## WHAT TO DO
For this exercise, return all the data word for word, with images left out.

## DATA SECTION
● ● ●

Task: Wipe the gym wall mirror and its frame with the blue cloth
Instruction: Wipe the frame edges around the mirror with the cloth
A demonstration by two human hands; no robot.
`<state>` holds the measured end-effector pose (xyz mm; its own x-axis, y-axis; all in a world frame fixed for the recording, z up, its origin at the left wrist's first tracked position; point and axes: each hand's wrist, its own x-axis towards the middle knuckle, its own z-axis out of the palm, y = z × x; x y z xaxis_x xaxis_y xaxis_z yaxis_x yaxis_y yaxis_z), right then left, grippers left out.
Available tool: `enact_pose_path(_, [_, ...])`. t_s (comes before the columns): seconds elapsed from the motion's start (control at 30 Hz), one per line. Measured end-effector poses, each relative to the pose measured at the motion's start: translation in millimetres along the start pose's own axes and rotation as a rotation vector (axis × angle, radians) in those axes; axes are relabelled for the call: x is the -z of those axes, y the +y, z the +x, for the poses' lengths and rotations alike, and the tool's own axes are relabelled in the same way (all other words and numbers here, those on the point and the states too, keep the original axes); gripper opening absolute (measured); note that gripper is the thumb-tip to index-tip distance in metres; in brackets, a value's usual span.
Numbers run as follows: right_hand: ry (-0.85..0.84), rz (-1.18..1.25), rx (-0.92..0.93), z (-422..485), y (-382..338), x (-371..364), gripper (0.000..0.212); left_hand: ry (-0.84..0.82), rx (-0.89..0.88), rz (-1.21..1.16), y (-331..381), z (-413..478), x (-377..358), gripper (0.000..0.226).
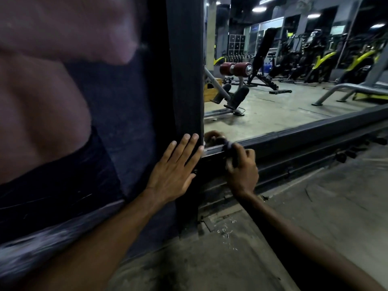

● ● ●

## ANSWER BOX
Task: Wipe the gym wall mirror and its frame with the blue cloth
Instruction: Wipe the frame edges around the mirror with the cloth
A demonstration by two human hands; no robot.
`<state>` holds the measured end-effector pose (xyz mm; its own x-axis, y-axis; all in a world frame fixed for the recording, z up, its origin at the left wrist's first tracked position; point and axes: each hand's wrist, its own x-axis towards the middle knuckle, its own z-axis out of the palm, y = z × x; x y z xaxis_x xaxis_y xaxis_z yaxis_x yaxis_y yaxis_z), right then left, grippers left out.
Available tool: `enact_pose_path(_, [_, ...])`. t_s (comes before the columns): seconds elapsed from the motion's start (control at 30 Hz), one per line. Measured end-effector poses, each relative to the pose measured at the motion's start: translation in millimetres along the start pose's own axes and rotation as a rotation vector (axis × angle, radians) in those axes; axes are relabelled for the call: x is the -z of those axes, y the +y, z the +x, for the poses' lengths and rotations alike, and the tool's own axes are relabelled in the same way (all other words and numbers here, those on the point and the states too, keep the original axes); gripper opening absolute (measured); note that gripper is the thumb-tip to index-tip distance in metres; in brackets, a value's usual span.
Numbers run as follows: right_hand: ry (-0.85..0.84), rz (-1.18..1.25), rx (-0.92..0.93), z (-422..485), y (-382..338), x (-371..364), gripper (0.000..0.212); left_hand: ry (-0.84..0.82), rx (-0.89..0.88), rz (-1.21..1.16), y (-331..381), z (-413..478), x (-377..358), gripper (0.000..0.226).

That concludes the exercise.